Collected data

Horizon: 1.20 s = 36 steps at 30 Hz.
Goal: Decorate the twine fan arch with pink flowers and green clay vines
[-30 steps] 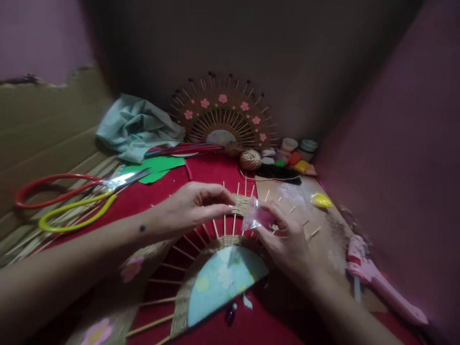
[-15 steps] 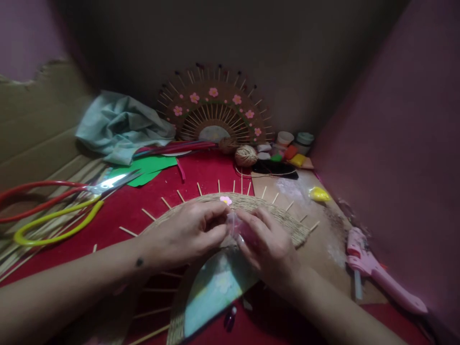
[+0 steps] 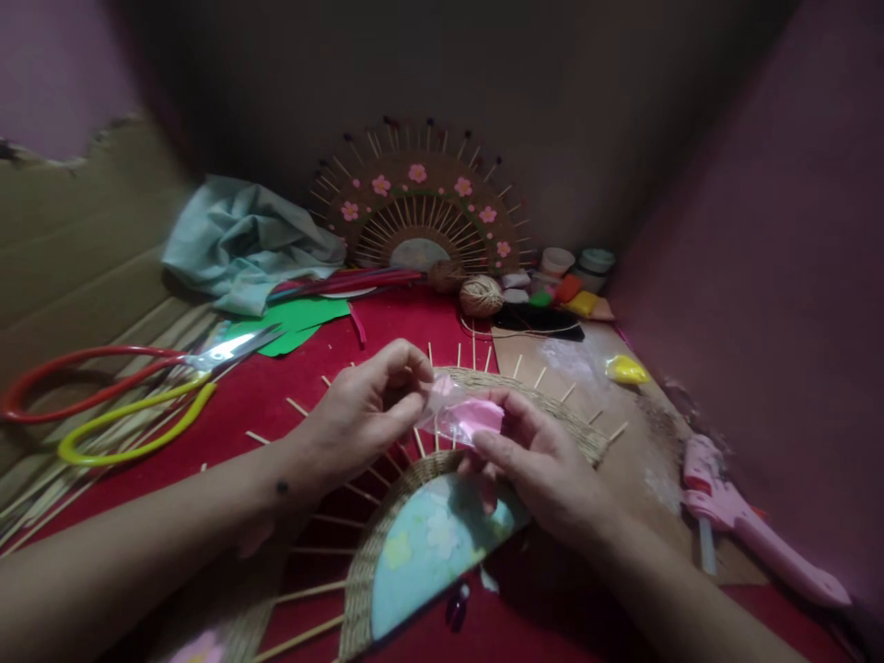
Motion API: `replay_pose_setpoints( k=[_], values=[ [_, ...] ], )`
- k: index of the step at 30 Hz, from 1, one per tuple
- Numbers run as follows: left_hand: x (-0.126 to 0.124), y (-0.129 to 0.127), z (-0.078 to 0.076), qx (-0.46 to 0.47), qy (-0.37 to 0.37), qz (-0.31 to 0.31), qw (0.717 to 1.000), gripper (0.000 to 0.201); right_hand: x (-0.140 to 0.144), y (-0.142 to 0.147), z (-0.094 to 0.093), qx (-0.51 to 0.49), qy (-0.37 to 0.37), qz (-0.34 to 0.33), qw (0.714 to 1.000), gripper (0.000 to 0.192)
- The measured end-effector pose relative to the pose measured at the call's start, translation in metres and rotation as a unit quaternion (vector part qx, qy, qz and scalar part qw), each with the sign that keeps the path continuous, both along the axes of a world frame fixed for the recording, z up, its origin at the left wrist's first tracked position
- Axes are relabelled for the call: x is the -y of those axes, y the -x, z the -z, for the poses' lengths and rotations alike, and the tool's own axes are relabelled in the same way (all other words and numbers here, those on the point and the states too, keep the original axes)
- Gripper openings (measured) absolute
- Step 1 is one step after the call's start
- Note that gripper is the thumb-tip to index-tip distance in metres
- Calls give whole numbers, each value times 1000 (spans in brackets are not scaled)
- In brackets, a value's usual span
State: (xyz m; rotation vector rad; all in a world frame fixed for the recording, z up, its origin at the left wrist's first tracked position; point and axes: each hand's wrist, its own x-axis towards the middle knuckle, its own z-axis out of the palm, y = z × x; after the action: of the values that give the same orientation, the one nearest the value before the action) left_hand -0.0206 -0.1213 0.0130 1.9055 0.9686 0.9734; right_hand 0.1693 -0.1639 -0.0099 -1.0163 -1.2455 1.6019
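Note:
My left hand (image 3: 363,414) and my right hand (image 3: 535,456) meet over a half-round woven fan piece (image 3: 414,511) with wooden sticks fanning out from a pale blue centre. Between them they hold a small clear plastic packet of pink clay (image 3: 464,414). The left fingers pinch its left end, the right fingers grip its right end. The packet hangs just above the fan's woven outer band (image 3: 552,405). A finished fan with pink flowers (image 3: 421,207) stands against the back wall.
Red-handled scissors (image 3: 103,373) and yellow-handled scissors (image 3: 131,428) lie at the left on a red cloth (image 3: 276,396). A pink glue gun (image 3: 746,525) rests at the right. Twine ball (image 3: 482,295), clay pieces (image 3: 580,299), green paper (image 3: 290,322) and a teal cloth (image 3: 241,239) sit behind.
Both hands have lifted slightly and drawn apart, stretching the pink packet between them. The small pink flower on the woven band is now hidden behind the hands.

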Motion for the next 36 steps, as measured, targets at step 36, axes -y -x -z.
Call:
replay_pose_setpoints(
  k=[36],
  values=[
    [-3, 9, -1, -135, -43, 171, 975, 14, 11, 4, 4, -100, 105, -83, 986, 43]
  ],
)
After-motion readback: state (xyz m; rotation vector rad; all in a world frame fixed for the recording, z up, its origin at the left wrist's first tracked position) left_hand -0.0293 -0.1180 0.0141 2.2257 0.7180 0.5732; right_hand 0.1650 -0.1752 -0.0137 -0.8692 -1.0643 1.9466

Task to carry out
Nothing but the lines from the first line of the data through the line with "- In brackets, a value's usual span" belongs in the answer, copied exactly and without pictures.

Solution to this task
Horizon: 1.20 s = 36 steps at 30 Hz.
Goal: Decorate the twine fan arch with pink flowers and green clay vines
[-30 steps] 
[-15 steps] 
[+0 steps] 
Motion API: `replay_pose_setpoints( k=[_], values=[ [_, ...] ], )`
- k: index of the step at 30 Hz, from 1, one per tuple
- Numbers run as follows: left_hand: x (-0.126 to 0.124), y (-0.129 to 0.127), z (-0.078 to 0.076), qx (-0.46 to 0.47), qy (-0.37 to 0.37), qz (-0.31 to 0.31), qw (0.717 to 1.000), gripper (0.000 to 0.201); right_hand: x (-0.140 to 0.144), y (-0.142 to 0.147), z (-0.094 to 0.093), qx (-0.51 to 0.49), qy (-0.37 to 0.37), qz (-0.34 to 0.33), qw (0.714 to 1.000), gripper (0.000 to 0.192)
- The measured end-effector pose relative to the pose measured at the call's start, translation in metres and rotation as a unit quaternion (vector part qx, qy, qz and scalar part qw), each with the sign that keeps the path continuous, both along the axes of a world frame fixed for the recording, z up, its origin at the left wrist's first tracked position
- Axes are relabelled for the call: x is the -y of those axes, y the -x, z the -z, for the poses' lengths and rotations alike, and the tool's own axes are relabelled in the same way (all other words and numbers here, those on the point and the states too, keep the original axes)
- Gripper openings (measured) absolute
- Step 1 is one step after the call's start
- Note that gripper is the thumb-tip to index-tip distance in metres
- Calls give whole numbers, each value times 1000 (spans in brackets are not scaled)
- In brackets, a value's usual span

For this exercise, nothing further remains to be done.